** DATA FOR THIS EXERCISE follows **
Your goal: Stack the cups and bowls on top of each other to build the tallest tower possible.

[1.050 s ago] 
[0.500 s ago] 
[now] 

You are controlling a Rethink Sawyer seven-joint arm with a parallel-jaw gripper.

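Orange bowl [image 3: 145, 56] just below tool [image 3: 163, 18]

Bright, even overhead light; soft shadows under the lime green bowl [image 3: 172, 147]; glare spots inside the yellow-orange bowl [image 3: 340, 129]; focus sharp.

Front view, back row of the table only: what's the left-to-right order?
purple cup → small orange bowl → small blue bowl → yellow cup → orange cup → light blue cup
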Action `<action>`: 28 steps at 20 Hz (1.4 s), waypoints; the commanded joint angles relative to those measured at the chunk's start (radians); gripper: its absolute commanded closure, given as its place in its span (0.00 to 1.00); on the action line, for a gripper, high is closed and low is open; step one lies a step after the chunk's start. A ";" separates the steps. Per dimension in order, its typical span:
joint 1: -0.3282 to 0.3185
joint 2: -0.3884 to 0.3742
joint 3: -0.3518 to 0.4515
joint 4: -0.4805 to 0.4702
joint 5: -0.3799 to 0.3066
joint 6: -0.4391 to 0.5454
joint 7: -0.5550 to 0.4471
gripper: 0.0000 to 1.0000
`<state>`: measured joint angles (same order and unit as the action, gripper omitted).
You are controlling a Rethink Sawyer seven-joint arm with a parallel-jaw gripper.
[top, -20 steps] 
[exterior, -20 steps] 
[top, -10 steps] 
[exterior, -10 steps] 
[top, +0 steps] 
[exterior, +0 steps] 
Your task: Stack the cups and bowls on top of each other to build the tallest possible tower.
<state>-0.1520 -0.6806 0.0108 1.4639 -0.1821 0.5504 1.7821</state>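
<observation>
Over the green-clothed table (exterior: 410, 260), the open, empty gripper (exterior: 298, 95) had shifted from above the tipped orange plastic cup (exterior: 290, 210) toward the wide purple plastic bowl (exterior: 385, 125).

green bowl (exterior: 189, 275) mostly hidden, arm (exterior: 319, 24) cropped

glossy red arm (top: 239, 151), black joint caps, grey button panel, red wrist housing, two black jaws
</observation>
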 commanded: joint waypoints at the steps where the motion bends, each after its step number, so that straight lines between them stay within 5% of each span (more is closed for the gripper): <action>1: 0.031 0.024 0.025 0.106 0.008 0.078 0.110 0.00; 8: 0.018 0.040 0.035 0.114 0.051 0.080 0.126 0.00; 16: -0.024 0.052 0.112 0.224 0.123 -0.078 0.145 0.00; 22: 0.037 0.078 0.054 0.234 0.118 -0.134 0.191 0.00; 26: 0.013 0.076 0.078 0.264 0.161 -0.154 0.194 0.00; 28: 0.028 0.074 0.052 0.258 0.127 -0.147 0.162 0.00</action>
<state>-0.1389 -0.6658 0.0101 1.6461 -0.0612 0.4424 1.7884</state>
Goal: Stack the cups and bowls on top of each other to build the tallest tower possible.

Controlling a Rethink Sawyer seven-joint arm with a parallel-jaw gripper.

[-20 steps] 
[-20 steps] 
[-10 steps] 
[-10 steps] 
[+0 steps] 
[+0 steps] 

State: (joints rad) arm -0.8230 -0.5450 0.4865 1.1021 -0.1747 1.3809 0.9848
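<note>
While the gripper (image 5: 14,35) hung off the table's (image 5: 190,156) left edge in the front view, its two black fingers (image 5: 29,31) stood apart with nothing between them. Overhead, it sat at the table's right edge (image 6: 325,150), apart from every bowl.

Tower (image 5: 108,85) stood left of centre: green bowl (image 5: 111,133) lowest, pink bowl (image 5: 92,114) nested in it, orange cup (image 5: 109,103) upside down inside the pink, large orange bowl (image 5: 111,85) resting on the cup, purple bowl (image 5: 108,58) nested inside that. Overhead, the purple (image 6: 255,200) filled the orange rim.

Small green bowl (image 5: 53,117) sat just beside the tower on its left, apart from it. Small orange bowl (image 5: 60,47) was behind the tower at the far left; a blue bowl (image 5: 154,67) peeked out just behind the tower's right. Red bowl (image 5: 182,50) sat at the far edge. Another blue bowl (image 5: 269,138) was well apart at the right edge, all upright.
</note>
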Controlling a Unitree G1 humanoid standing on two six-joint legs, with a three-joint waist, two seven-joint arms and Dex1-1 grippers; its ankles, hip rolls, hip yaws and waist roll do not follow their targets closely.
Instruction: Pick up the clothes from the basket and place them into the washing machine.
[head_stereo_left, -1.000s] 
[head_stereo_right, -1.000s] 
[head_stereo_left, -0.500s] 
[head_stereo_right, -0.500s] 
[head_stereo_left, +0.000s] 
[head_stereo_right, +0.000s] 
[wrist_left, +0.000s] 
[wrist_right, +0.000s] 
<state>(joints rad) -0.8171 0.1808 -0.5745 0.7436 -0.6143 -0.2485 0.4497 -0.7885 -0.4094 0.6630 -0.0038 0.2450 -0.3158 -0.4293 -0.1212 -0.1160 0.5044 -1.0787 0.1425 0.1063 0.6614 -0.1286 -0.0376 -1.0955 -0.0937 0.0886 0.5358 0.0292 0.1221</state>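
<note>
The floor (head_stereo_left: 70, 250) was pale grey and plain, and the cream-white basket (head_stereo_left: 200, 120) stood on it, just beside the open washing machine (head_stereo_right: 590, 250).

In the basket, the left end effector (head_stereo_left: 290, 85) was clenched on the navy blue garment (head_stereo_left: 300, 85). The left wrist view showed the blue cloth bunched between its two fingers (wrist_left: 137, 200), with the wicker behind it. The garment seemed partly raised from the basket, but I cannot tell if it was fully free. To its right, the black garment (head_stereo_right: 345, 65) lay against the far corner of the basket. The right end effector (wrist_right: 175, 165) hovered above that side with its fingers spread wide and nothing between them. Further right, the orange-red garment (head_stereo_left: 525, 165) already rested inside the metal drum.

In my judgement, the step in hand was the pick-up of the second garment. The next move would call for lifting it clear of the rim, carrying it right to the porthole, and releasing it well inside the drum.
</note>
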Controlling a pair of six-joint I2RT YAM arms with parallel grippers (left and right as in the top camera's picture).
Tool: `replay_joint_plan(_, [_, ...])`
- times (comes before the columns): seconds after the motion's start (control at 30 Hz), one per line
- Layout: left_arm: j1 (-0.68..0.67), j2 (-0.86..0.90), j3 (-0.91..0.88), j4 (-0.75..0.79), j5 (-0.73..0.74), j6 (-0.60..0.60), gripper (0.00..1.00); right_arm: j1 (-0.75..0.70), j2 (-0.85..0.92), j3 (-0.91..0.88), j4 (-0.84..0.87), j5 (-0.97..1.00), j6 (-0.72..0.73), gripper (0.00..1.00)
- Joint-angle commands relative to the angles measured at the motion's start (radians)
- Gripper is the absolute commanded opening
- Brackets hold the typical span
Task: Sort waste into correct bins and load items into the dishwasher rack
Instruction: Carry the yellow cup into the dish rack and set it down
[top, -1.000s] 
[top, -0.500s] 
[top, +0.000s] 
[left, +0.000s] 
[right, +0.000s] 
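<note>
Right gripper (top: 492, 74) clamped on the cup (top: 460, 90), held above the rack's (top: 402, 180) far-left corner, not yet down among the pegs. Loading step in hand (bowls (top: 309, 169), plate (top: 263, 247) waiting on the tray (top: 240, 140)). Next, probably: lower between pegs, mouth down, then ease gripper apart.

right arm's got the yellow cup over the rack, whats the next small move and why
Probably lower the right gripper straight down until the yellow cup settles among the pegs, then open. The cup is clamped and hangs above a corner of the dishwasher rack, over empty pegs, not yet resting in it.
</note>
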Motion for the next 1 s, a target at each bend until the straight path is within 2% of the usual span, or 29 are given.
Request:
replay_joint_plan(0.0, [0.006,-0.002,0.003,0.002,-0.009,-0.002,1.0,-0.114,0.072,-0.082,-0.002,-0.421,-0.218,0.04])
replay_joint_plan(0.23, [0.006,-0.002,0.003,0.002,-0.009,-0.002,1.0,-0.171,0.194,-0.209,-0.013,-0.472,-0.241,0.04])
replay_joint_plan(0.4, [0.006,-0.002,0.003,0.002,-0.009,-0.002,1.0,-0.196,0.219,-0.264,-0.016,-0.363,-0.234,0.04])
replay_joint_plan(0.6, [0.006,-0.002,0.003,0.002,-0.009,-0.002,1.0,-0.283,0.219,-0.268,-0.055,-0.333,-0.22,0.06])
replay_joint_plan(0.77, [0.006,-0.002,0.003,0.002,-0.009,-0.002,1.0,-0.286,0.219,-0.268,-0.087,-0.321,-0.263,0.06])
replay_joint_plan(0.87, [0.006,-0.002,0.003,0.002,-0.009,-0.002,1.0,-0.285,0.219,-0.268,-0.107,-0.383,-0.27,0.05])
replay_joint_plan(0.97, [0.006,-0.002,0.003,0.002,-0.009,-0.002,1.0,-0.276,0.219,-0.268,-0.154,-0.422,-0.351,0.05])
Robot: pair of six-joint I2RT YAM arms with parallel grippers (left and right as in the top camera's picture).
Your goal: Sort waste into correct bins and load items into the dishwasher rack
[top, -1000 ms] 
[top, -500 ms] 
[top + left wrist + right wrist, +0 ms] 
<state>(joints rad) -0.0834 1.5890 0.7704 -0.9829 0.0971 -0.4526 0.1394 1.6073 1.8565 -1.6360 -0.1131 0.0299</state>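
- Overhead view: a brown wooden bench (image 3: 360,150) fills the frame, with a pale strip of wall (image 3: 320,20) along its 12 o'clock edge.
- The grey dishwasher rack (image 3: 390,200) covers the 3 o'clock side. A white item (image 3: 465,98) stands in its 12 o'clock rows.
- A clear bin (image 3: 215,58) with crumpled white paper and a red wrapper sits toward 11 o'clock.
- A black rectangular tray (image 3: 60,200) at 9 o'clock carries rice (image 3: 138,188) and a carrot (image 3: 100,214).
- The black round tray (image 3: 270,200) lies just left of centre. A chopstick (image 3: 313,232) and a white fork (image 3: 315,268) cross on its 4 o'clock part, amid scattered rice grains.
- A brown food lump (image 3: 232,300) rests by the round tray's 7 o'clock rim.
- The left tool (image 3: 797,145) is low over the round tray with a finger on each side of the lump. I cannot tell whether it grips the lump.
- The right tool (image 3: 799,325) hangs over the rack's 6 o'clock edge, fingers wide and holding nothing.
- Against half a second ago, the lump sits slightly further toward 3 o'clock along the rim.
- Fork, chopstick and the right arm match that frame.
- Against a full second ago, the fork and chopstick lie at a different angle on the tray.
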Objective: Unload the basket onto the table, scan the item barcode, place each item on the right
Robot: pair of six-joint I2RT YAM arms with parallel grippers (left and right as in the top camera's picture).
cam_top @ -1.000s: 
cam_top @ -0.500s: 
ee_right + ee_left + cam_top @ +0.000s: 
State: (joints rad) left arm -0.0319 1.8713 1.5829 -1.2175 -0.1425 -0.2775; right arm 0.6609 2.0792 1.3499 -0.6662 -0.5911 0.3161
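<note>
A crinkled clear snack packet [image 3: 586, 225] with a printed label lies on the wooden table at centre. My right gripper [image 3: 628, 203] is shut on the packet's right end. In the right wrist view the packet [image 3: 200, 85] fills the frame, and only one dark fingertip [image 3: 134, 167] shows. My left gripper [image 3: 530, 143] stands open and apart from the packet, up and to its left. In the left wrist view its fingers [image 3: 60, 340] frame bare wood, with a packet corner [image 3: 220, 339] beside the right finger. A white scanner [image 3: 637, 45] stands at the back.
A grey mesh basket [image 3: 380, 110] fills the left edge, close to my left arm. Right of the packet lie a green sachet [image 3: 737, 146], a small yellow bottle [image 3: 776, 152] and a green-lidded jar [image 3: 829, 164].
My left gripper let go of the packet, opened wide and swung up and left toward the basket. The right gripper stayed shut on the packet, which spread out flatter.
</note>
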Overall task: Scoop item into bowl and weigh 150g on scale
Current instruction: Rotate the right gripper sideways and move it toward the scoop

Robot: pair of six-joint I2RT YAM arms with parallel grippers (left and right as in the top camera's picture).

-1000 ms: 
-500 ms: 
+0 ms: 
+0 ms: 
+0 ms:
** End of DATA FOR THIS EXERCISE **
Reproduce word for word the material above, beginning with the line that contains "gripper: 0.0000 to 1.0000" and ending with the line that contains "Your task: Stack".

**SOLUTION FOR THIS TASK**
gripper: 0.0000 to 1.0000
`<state>`: measured joint angles (same order and unit as the action, gripper omitted).
You are controlling a Rethink Sawyer seven-joint arm with a parallel-jaw gripper.
[top, -20 steps] 
[exterior, -20 steps] 
[top, -10 steps] 
[exterior, -10 steps] 
[top, +0 steps] 
[exterior, +0 steps] 
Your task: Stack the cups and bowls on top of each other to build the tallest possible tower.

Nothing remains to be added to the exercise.